A BEST BOOK OF THE YEAR: TIME, THE GUARDIAN, GARDEN & GUN

"Hauser builds their life's inventory out of deconstructed personal narratives, resulting in a reading experience that's rich like a complicated dessert--not for wolfing down but for savoring in small bites." --The New York Times

" Clever, heartfelt, and wrenching."
-- Time

"Brilliant."
-- Oprah Daily

Ten days after calling off their wedding, CJ Hauser went on an expedition to Texas to study the whooping crane. After a week wading through the gulf, they realized they'd almost signed up to live someone else's life.

What if you released yourself from traditional narratives of happiness? What if you looked for ways to leave room for the unexpected? In Hauser's case, this meant dissecting pop culture touchstone, from The Philadelphia Story to The X Files , to learn how not to lose yourself in a relationship. They attended a robot convention, contemplated grief at John Belushi's gravesite, and officiated a wedding.

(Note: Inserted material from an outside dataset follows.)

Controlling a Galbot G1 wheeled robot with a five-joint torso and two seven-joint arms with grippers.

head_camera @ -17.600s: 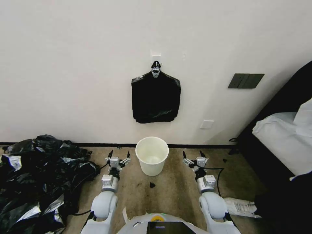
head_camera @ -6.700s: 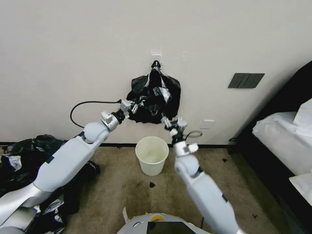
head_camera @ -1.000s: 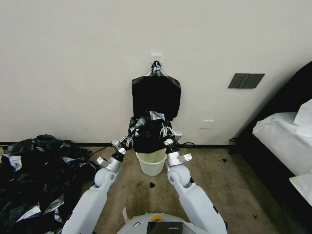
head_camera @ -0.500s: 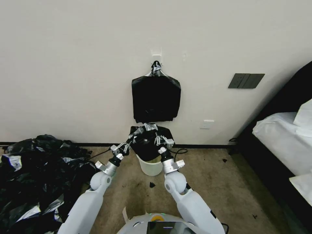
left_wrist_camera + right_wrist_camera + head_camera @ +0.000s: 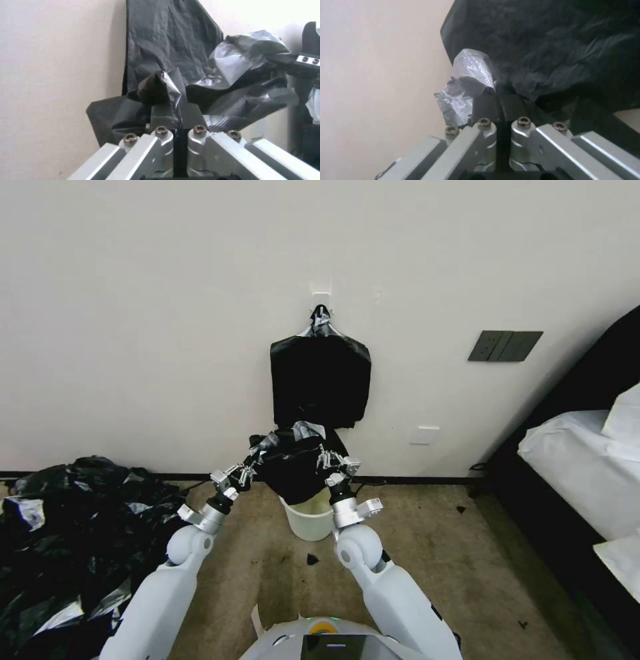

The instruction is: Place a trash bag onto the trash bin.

Most importantly, they mapped the difference between the stories we're asked to hold versus those we choose to carry.

Told with the late-night barstool directness of your wisest, most bighearted friend,  The Crane Wife is a book for everyone whose path doesn't look the way they thought it would; for everyone learning to find joy in the not-knowing and to build a new sort of life story, a new sort of family, a new sort of home to live in.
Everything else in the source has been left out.